Required action >>
With nothing added and nothing dropped, copy the entire listing.

....

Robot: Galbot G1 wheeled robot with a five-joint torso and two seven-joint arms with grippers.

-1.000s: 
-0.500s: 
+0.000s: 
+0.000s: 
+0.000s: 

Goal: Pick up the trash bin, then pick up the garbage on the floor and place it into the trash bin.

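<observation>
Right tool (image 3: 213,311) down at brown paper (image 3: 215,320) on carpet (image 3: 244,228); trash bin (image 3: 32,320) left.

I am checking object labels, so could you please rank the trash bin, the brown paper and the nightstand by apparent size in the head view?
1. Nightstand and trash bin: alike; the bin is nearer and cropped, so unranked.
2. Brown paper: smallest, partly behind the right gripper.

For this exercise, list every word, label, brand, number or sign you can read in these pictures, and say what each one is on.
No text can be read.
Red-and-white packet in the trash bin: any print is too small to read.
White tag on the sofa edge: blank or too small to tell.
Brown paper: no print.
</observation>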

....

Solution to the problem >>
Robot: Galbot G1 wheeled robot with a five-joint torso and two seven-joint arms with grippers.

-1.000s: 
-0.500s: 
+0.000s: 
+0.000s: 
+0.000s: 

Goal: Pick up the trash bin, then pick up the garbage on the floor and place it into the trash bin.

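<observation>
Right tool (image 3: 213,311) down at brown paper (image 3: 215,320) on carpet (image 3: 244,228); trash bin (image 3: 32,320) left.

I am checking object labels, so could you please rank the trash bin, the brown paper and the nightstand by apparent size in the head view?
1. Nightstand and trash bin: alike; the bin is nearer and cropped, so unranked.
2. Brown paper: smallest, partly behind the right gripper.

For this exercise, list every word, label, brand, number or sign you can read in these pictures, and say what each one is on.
No text can be read.
Red-and-white packet in the trash bin: any print is too small to read.
White tag on the sofa edge: blank or too small to tell.
Brown paper: no print.
</observation>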

What needed an answer now has one.